Sauf pour les procédures instruites en procédure accélérée, le département compétent en matière de forêts, la commune, la CMNS et la CCDB doivent être préalablement consultés (art. 11 al. 3 LForêts).

L'octroi de dérogations est subordonné aux intérêts de la conservation de la forêt et de sa gestion, au bien-être des habitants, ainsi qu'à la sécurité de ces derniers et des installations ; ces dérogations peuvent être assorties de conditions relatives à l'entretien de la lisière et de compensations, au sens des articles 8 et 9 de la loi (art. 11 al. 5 LForêts).

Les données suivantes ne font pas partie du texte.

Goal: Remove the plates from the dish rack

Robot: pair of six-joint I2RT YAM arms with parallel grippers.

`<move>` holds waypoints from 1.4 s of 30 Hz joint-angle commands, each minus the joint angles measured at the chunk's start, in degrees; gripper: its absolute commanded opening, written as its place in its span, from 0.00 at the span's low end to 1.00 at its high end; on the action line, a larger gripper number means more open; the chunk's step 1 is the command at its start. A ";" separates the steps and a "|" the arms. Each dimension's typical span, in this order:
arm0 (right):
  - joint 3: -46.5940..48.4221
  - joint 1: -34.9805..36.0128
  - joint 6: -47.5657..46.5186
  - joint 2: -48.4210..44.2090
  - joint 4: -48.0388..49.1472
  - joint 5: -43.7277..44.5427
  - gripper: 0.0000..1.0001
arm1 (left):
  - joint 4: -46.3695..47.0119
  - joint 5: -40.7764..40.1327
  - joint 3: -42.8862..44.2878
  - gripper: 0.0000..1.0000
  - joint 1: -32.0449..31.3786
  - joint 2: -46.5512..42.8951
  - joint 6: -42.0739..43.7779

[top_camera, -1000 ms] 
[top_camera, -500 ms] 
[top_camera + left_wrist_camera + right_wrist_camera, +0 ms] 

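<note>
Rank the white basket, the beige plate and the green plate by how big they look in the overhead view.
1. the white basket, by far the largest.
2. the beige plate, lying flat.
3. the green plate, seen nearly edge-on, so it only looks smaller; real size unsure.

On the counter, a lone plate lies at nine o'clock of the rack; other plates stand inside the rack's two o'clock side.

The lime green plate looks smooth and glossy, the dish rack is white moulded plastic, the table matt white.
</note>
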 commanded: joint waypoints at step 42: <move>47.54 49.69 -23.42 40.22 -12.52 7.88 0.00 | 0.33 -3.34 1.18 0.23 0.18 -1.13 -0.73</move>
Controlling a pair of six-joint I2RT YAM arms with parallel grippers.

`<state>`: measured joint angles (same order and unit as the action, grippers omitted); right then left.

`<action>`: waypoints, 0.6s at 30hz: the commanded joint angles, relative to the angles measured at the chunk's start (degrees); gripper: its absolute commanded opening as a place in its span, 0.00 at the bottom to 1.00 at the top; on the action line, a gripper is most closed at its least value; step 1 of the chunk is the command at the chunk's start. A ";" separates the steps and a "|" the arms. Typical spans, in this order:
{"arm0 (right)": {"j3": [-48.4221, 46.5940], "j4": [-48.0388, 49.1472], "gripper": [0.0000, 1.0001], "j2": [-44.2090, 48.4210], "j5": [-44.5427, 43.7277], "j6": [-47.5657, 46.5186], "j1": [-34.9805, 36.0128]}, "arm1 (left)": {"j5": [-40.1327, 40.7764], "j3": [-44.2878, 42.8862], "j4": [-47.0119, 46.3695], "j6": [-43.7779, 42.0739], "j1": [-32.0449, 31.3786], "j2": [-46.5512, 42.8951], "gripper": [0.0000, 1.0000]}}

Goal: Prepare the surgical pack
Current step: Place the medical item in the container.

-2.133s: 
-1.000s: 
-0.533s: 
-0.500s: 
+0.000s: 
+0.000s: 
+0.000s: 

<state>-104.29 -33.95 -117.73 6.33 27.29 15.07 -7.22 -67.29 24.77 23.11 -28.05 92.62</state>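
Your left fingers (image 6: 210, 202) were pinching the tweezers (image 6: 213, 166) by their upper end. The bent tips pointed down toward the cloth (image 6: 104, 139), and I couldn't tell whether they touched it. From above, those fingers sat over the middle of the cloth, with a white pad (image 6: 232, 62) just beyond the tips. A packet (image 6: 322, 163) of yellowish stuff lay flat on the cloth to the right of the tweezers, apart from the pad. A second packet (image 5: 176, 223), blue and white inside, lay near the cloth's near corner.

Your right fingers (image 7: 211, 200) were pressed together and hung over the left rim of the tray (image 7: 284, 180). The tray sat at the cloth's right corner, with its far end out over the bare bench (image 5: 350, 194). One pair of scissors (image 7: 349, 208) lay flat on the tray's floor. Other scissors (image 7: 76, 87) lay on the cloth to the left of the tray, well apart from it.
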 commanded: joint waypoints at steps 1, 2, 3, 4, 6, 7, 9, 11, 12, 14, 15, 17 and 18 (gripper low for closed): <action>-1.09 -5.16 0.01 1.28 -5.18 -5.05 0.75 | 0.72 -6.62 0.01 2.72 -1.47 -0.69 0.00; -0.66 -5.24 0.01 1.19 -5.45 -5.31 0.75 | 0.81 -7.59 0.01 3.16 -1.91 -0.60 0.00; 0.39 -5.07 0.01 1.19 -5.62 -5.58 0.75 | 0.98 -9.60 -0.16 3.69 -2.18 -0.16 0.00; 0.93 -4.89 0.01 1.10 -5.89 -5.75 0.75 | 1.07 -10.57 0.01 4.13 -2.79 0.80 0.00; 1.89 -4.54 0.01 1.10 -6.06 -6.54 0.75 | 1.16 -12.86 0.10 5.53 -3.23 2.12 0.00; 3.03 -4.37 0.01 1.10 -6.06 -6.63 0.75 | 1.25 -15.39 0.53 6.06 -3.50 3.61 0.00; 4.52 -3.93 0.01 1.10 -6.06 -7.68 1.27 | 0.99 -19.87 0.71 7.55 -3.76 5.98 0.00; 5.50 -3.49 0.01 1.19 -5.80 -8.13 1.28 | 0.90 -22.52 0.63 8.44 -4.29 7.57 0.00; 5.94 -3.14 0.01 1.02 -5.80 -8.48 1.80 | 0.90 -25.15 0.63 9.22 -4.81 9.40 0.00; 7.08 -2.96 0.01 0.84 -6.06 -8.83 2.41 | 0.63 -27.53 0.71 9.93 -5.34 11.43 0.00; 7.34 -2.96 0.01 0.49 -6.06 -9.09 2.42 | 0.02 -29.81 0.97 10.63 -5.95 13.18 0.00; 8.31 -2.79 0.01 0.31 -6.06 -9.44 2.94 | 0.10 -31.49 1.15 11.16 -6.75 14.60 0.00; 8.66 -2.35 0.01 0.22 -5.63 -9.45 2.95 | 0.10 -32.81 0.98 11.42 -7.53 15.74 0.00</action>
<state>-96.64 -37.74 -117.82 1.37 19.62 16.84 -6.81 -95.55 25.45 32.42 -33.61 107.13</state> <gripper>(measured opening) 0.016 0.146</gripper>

10.         En ce qui concerne la condition de l'alignement, le Tribunal fédéral a déjà eu l'occasion de confirmer qu'un chemin d'accès ainsi qu'une maison vouée à la démolition pouvaient être pris en compte pour tracer l'alignement existant au sens de l'art. 11 al. 2 let. c LForêts (arrêt du Tribunal fédéral 1C_18/2018, du 20 novembre 2018, consid. 2.3). Un plan d'alignement n'est pas obligatoire, respectivement n'a pas à être établi, puisque l'art. 11 al. 2 let. c LForêts ne le prévoit pas. La chambre administrative de la cour de justice (ci-après : la chambre administrative) a relevé, dans un arrêt du 30 novembre 2010 (ATA/843/2010), que « la notion d'alignement ne doit pas être comprise comme une référence à une ligne droite. Il s'agit plutôt de déterminer si le projet s'inscrit à l'intérieur d'un périmètre déjà construit, dont le tracé de la bordure, par rapport à la forêt, ne doit pas faire apparaître la future construction comme une excroissance ».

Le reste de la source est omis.